The magic of Yorkshire's history can sometimes be literal as well as figurative! 

We are all familiar with the idea of wisemen and wisewomen as people involved in occult activity. In Yorkshire, such people seem to have been helpful rather than malicious, although that didn't mean the Church approved. 

V.1567-8/CB1 f. 25v, Borthwick Institute for Archive

In 1567, Robert Garmann was the subject of testimony to the archbishop of York during a visitation, where he was accused of being a wiseman who 'had healed beastes beinge forespoken' (bewitched or charmed). The magic spell he used to break the enchantment was 

God and sancta charytie blysse the beast. 


The belief in forespeaking carried on in Yorkshire into the ninteenth century.
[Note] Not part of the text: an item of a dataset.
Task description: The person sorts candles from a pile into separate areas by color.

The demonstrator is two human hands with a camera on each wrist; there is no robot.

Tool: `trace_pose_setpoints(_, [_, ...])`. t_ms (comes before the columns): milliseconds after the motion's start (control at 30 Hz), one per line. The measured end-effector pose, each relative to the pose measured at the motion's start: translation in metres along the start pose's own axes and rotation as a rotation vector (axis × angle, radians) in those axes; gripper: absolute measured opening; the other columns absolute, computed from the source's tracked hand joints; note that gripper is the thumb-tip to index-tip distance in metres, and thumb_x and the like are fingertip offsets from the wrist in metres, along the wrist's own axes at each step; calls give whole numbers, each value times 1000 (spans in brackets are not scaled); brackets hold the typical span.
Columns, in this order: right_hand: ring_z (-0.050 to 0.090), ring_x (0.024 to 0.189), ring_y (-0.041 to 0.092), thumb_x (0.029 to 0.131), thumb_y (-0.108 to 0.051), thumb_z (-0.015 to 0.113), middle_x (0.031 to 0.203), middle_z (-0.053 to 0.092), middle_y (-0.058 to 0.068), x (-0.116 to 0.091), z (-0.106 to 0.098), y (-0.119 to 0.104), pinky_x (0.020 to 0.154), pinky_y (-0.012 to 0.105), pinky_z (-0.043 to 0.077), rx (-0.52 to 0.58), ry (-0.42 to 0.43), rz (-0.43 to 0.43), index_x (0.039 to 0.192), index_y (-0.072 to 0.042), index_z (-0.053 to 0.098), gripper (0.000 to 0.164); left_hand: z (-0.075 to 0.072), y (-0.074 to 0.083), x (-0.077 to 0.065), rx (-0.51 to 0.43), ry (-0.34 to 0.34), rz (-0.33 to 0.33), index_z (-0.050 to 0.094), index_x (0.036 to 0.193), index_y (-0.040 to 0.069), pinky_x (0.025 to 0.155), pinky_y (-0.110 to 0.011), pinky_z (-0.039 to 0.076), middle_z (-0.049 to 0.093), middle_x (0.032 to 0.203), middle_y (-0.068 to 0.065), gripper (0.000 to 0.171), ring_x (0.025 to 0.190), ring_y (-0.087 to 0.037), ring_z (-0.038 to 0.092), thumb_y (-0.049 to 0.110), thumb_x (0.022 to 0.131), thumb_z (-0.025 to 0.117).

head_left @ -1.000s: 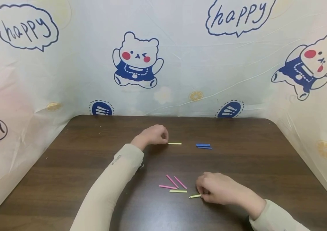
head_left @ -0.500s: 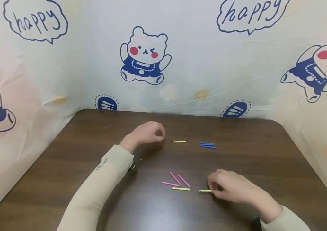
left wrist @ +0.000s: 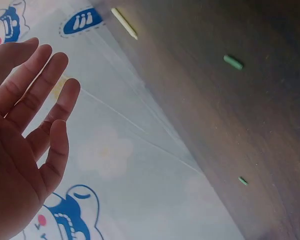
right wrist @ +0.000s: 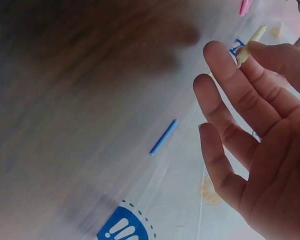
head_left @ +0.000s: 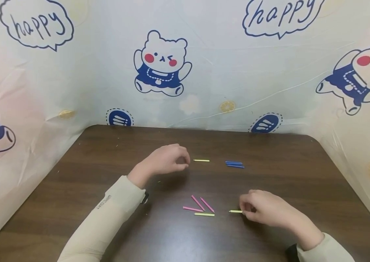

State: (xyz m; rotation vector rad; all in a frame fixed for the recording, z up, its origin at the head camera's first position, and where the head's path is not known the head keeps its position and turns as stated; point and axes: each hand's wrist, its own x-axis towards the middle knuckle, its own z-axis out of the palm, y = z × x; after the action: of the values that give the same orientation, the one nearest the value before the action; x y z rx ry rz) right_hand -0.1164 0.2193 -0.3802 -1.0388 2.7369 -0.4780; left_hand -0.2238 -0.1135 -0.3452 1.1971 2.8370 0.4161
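Observation:
My right hand pinches a slim yellow candle between thumb and fingertips, its thin tip pointing left. In the right wrist view this candle sits between the thumb and a finger. My left hand holds nothing, its fingers loosely bent, just left of another yellow candle lying on the table. Several blue candles lie side by side to the right of that one. Nearer the front, three pink candles lie at angles, with a yellow-green candle just below them.
The dark wooden table carries all the candles. A printed cloth with bears stands around its back and sides. Small green pieces lie on the table in the left wrist view.
My left hand has drawn away from the far yellow candle's end and come slightly nearer. My right hand has carried its candle right and away from the pink and yellow-green ones.

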Motion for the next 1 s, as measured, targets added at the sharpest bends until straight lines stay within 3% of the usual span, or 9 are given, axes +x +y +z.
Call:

Around 1840, a farmer from South Crosland near Huddersfield who was noted as a cow-doctor wrote down instructions for curing a forespoken cow: 

When Cattle is forspoken Catch her waters then get a new Pipkin never been used put the waters therein then Get some Glass shave both horns a little of then Cut some hair from between her horns and Tail end then get 9 Clogg nails 9 pins never used put all together into the pipkin then as near the full Moon as Possable at twelve O Clock at Night make the doors then set the Pipkin with the above in it on a good red fire and sit with it till all be boiled away and no Smook from it then take it off and when Cold scrape all the black in the pot and nails etc on to some paper then put all in as small a parcil as you can turning each end Contrary way and if any body come to the door don’t open nor speak when doing this then in the morning take the parcel and a Gimblet big enough and go to a live Oaktree and bore a hole and put the parcel in and make a peg for it and put it in and drive it up with a hammer and then Get a egg and break the small end and put tarr in when emptied and give it to the Cow next morning keep warm and give Aird water to drink a time or two till well 
Clearly, un-forespeaking an animal was a complicated process!

Other wisewomen are on record as folk healers. During the 1598 vistation, one Widdow Carre of Darfield was reputed to be a wisewoman with skill at curing sickness. And in 1693, at the Quarter Sessions in Silkstone, appeared one William Beever who was supposed to be able to 'finde things that are lost' by the use of 'a booke whiche he calls an alminacke'. 
A wiggen, or rowan tree, Barbondale

Although these people professed benign powers, there was still obviously a fear of magic and bewitchment. The wiggen (the rowan, or mountain ash) was supposed to protect people from evil. In 1674, a witch's plot was foiled because 'they tye soe much whighen about him, I cannot come to my purpose'. It was even a cure against sickness: in 1782, an Ecclesfield man's diary records an attack of ague from which he recovered after six days 'Under Bark of Wiggin'. 

We can even track the suspicion of the occult into people's names. The surname Pricker was evidently occupational but its meaning is uncertain. In some contexts a pricker was a huntsman and in others a witch-finder. One by-name which may derive from witch-finder is Helya Prickescin, who lived around Fountains Abbey 1168-1194.